Extracted records
————

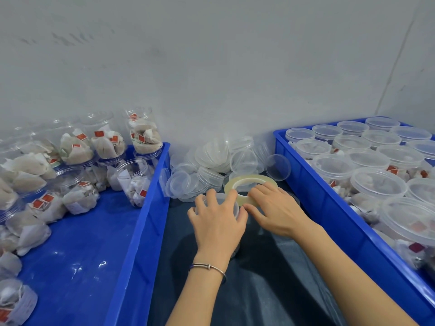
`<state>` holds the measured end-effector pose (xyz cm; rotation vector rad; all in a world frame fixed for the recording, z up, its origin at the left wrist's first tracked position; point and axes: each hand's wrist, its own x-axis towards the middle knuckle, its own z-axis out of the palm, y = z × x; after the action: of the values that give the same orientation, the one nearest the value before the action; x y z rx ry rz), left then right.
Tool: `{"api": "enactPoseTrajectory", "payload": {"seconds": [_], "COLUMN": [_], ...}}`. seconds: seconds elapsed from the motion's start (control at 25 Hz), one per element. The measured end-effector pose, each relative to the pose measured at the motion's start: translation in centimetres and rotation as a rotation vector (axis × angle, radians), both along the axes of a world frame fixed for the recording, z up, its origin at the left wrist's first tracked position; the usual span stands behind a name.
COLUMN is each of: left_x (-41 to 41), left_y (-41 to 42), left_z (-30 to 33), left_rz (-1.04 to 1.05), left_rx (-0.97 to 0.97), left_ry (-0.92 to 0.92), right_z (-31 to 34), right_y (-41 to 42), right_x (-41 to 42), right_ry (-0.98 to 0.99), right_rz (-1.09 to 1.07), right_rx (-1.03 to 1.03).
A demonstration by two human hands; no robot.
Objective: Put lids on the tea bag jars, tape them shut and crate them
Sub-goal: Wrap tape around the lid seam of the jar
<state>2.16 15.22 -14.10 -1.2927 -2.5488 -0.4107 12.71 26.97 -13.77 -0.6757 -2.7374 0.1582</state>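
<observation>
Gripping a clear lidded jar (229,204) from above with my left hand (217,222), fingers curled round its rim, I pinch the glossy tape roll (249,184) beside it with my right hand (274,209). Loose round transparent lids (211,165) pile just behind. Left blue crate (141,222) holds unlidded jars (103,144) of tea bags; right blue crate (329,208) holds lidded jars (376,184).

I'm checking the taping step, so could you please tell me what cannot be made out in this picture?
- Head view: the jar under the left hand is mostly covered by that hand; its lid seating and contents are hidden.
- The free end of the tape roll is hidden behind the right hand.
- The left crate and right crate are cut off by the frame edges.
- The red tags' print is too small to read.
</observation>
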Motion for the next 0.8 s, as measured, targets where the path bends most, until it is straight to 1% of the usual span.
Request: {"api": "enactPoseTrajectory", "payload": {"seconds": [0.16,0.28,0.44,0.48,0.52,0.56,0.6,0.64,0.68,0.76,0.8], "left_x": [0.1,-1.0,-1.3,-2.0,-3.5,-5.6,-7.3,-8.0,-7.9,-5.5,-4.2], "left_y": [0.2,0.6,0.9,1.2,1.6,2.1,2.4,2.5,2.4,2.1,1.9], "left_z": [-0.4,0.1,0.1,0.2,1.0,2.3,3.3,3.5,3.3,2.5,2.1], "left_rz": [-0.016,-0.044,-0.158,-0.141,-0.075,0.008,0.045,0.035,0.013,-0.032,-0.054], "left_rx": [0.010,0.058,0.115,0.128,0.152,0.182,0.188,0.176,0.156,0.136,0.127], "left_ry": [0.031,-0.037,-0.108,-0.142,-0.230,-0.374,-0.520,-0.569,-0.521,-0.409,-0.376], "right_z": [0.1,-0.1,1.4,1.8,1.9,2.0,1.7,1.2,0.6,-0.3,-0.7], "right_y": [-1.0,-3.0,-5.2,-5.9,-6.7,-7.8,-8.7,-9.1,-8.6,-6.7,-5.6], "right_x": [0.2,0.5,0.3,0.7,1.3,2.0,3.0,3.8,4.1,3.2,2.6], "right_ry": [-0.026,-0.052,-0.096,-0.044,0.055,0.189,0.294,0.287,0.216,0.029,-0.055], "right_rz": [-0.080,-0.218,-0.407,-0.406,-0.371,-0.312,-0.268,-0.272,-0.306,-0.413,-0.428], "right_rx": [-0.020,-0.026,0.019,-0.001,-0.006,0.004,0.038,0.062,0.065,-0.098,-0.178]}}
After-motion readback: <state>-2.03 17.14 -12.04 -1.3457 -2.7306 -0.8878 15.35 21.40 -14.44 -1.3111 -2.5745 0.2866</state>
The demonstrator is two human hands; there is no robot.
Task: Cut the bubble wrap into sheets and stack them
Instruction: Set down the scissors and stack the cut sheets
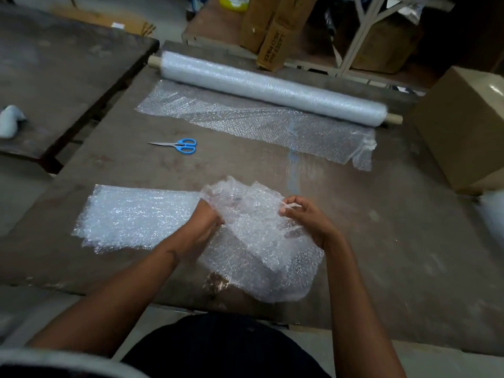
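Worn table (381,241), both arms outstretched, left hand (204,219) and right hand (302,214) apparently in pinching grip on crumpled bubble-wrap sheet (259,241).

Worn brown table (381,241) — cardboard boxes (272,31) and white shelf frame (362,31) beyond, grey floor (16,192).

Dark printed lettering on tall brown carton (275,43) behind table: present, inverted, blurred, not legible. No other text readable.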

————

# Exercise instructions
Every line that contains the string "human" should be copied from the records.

# Result of this exercise
A demonstration by two human hands; no robot.
The demonstrator is two human hands; there is no robot.

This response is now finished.